To be a writer, there’s a requirement, I had thought, that you had to be one of those people who always need to speak their mind, who always need to be the loudest or the smartest (or both) person in a room, who believe so infinitely in their own opinions and voice that they are compelled to share it with all the world.
I’m not one of those people.
I’m an introvert, shy with people I don’t know, who felt the need to minimize myself as much as possible and perform a role totally contrary to who I actually am. I’m anxious and have doubts about what my life looks like, the decisions I make, my blind spots. I’m always worrying about inadvertently hurting anyone with my words and actions.
And my older brother, for his entire life, has always been writing and creative. We’ve never been rivals in the traditional sibling way.
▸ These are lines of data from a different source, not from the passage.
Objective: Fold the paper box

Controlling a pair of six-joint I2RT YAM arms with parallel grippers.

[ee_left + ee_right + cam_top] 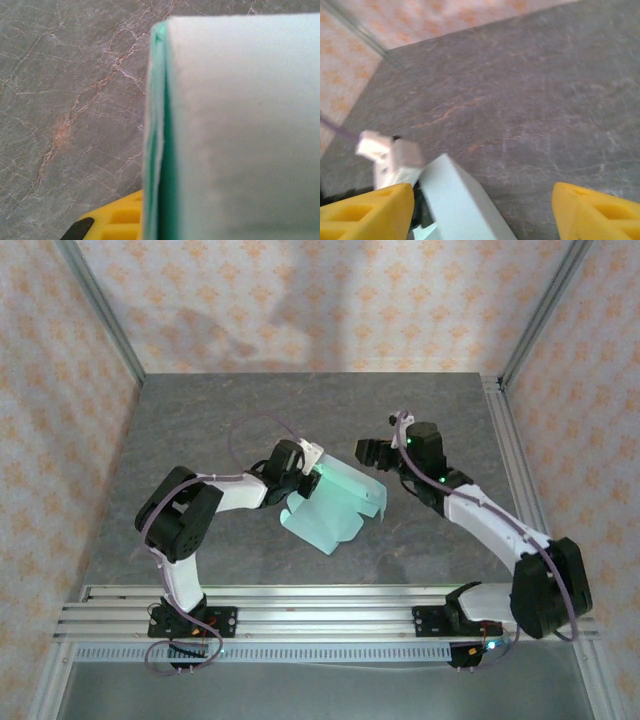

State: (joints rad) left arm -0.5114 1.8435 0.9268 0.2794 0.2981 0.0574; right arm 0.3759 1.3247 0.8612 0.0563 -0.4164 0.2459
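Near the middle of the table [240,405], the paper box [335,505] is a part-folded sheet of pale mint card. One end is lifted in the left claw [300,476], and the near corner seems to rest on the stone-patterned surface. That claw is clamped on the card: from its wrist camera a doubled edge of the sheet stands close before the lens, with one yellow finger [117,222] beside it at the bottom. The right claw [371,452] hovers just beside the sheet's upper right flap, jaws well apart and gripping nothing. Its own camera looks past both yellow fingers [365,212] onto a pale panel of the card and bare table. The fold looks begun but far from a closed box: one crease is pinned and the other panels hang loose. The next move likely calls for the right claw to take the free flap and bring it over toward the held edge, gently, since thin card buckles easily.
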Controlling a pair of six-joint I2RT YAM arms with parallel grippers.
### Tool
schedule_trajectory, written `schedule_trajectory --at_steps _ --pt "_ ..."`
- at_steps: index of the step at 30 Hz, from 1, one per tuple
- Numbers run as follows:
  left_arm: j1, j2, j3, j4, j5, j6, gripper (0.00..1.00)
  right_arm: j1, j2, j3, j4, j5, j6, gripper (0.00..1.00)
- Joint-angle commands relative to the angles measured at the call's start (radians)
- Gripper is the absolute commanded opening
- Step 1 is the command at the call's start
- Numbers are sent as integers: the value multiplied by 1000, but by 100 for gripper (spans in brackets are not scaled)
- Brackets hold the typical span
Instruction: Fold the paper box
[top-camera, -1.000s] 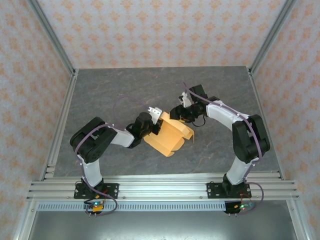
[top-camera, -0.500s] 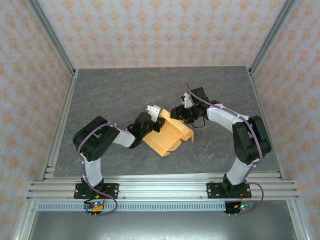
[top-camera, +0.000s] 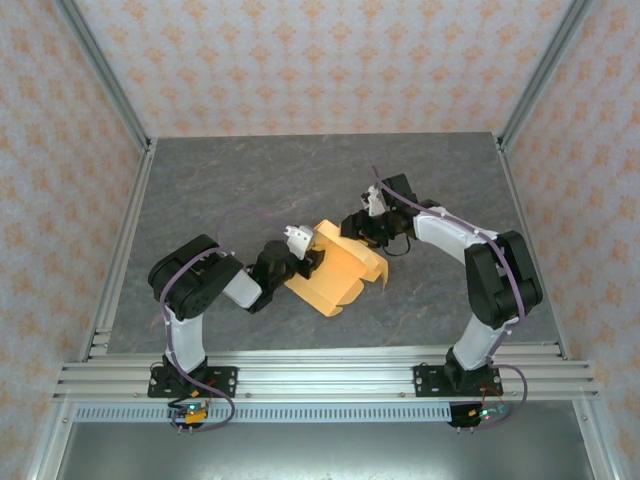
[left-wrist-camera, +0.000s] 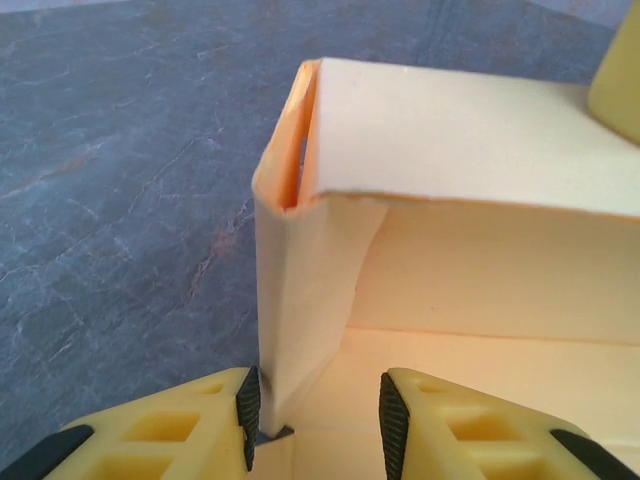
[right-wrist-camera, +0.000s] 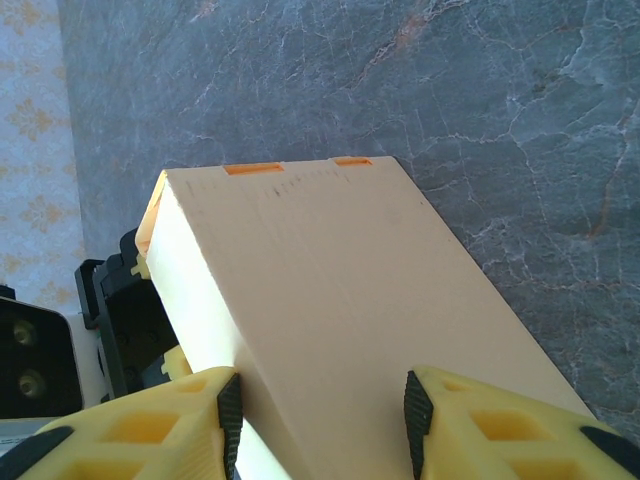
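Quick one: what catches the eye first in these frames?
A half-folded orange-yellow paper box lies in the middle of the gray table. The right gripper clamps one panel from the far side, while the left gripper stands open with an upright corner wall between its fingers.

Rear tabletop (top-camera: 320, 170) free; paper box (top-camera: 340, 275) mid-table obstacle.

table (top-camera: 200, 180): grey marbled | on it: paper box (top-camera: 335, 275), centre
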Motion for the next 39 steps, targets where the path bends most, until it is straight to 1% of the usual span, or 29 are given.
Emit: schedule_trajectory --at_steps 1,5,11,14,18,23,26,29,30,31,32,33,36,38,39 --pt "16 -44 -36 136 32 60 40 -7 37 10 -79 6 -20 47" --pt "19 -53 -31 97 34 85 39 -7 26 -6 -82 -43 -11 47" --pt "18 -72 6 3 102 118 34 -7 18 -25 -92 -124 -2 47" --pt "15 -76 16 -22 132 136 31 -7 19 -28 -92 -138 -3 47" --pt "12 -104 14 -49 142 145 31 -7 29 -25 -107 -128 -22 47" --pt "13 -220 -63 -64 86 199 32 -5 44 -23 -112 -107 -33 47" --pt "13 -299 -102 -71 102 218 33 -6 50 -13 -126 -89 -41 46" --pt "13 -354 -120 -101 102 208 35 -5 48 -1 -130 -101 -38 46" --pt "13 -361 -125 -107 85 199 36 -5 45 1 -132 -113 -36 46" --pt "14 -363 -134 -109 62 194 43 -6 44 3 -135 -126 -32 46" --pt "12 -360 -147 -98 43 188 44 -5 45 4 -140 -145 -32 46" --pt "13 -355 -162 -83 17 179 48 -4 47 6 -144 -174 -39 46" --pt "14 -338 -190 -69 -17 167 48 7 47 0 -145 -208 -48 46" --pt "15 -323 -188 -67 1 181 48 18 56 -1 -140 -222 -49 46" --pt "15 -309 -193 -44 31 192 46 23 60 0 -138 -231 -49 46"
I always minimized the creative parts in myself, though, because I thought Rob had already planted his flag in that territory and that I needed to find my own.
For most of my life, I never saw myself as a writer but as someone who likes to write.
I thought I was too practical to ever be a writer because, as our capitalist system reinforces every day, it’s so much harder to make a living as a creative than it is to just compromise and settle for a corporate 9-to-5.
So I was an Econ major in college, learning about predictive models and handling data, because learning about the world excites me. And I thought it was a very practical thing to do, given the job prospects of Econ majors. Becoming a communications consultant after graduation married the analytical skill set I had developed in school with the love of storytelling I’ve always had. Perfect, I thought to myself, I’m set.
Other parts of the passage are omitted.